ぽつりと呟いた土方の言葉には、僅かな羨望が込められていた。この齢、この立場となれば衝動的に何かをすることは許されない。故に、それが出来る沖田が眩しかった。 その一方、馬関では高杉が白石邸へ帰ってきたのは数日後だった。珍しく疲労の色を隠そうとせずに、布団へ倒れ込む。
「薩摩め……。薩摩の芋どもめ……」
部屋には柔らかな陽射しが差し込むが、意外懷孕 その下でも顔の青白さが目立っていた。
本来であれば、馬関にて長州藩代表の木戸らと薩摩藩代表のが最終会談を行い、そこで同盟を締結する予定だった。しかし、西郷の都合により場所を京へ変更したいとの連絡が直前になってきたという。そこで、我慢していた反薩摩の志士達が反発の声を上げたため、木戸から連絡が来たのだ。
「高杉。ちゅうなァ。何があったがよ?」
坂本は視線を桜司郎へ向ける。するとそれを受けた桜司郎は頷き、部屋をそっと出た。
先日、坂本との会話にて新撰組の元へ帰ると決意を固めたのだ。故に多くを知れば引き返せなくなってしまうため、これ以上長州の内情に触れないようにしたかった。
高杉はゆるりと身体を起こすと、胡座をかき、その腿の上に肘を付いた。
「何とか収めたけぇ、もうええんじゃが……。

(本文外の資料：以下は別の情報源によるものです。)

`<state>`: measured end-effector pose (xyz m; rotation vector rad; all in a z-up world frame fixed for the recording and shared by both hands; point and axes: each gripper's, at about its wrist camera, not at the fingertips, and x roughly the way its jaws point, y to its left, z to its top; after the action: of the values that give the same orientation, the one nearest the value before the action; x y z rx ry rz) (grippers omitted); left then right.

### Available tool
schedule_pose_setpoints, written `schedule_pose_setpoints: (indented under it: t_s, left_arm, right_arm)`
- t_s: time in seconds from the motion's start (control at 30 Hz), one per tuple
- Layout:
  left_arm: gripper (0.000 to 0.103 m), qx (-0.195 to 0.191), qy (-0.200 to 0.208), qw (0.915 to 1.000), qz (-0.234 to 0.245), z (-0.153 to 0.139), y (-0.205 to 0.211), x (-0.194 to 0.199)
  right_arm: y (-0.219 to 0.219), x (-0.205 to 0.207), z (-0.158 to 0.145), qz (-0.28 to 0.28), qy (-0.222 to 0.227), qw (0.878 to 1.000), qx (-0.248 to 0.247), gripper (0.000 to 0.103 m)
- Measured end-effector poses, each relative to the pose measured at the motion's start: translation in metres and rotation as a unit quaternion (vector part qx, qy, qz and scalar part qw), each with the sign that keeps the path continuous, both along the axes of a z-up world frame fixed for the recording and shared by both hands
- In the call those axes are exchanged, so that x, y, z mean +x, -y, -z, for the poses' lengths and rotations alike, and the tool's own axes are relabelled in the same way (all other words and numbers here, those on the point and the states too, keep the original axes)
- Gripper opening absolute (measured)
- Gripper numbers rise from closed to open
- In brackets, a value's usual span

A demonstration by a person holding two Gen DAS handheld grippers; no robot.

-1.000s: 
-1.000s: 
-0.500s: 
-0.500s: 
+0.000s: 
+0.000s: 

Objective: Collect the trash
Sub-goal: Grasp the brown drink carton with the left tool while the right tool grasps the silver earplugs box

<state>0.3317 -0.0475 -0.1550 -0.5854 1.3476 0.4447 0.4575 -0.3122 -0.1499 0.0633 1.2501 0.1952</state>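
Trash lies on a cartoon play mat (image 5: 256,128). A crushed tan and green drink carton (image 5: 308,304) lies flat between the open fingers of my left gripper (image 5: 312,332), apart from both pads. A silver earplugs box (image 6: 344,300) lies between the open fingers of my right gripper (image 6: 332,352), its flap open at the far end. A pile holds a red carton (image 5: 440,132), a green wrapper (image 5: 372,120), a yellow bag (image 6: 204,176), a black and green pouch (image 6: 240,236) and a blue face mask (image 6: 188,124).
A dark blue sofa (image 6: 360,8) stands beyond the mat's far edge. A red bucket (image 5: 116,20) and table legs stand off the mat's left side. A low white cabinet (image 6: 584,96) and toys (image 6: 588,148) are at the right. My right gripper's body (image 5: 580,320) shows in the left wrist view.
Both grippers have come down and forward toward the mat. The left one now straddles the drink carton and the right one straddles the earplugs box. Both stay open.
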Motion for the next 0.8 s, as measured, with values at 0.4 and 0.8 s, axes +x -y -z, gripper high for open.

薩摩が自己都合で馬関に来られんけぇ、京へ来いと言いよった。……奴らは物の道理を知らんのか?」
京では長州は"朝敵"となっており、ましてや木戸なんかは顔が知られすぎている。見付かれば命は無いというのに、わざわざそこへ呼び付ける薩摩の気が知れなかった。
「ほんまは、僕が行ければそれが良かったんじゃが。この件には表立って関わらんと決めたけぇの」
「ほう、何故やが?」
「病のことを知られとうないってこともあるが。……先が無い僕が同盟締結の中心になってどねえする。もし僕がすぐ死ねば、白紙にされよる可能性じゃってあるじゃろう」
微熱があるのだろう、気だるそうに高杉は瞳を伏せる。空咳を何度かすると、すまんと言い横に倒れ込んだ。
坂本は眉を下げながら、布団をその上へ被せる。
「高杉は無理をしすぎがよ……。命あっての志やき、ちっくと養生したらどうちや」
その言葉に、高杉は鼻で笑う。熱で潤む瞳を坂本へ向けた。病に身は冒されども、視線だけは炯々としている。その相違が余計に痛ましかった。
「養生なんかしちょったら、期を逃すじゃろう。……それに、長州をなるように仕向けたんは僕じゃけえ。その責があるじゃろうて。病はただの言い訳にしかならん……」
高杉は同胞である吉田や久坂らを次々と失った後、倒幕への決意を固める。しかし、その当時の長州藩は幕府へ恭順するという保守派が実権を握っていた。考えが異なる高杉は危険分子として排斥されたが、一昨年の冬に功山寺にて挙兵し、保守派から実権を奪うことに成功したのである。
それ以来、長州は倒幕へと傾倒していった。つまり、高杉無くして今の長州はなり得ないのである。
それを己の身を削ってでも先導せねばならぬ責としていた。
「木戸さんは流石じゃった。危険を顧みずに京へ行くと言うちょった。犠牲なくして倒幕はならんと分かっちょる。……あん人なら、僕が居らんでも長州を導いてくれよるわ」
「高杉……」
坂本は胸が熱く震えるのを感じ、高杉の細い手を握る。人は人に勝てても、病には勝てない。それでも必死に国のために生きている姿には感銘しかなかった。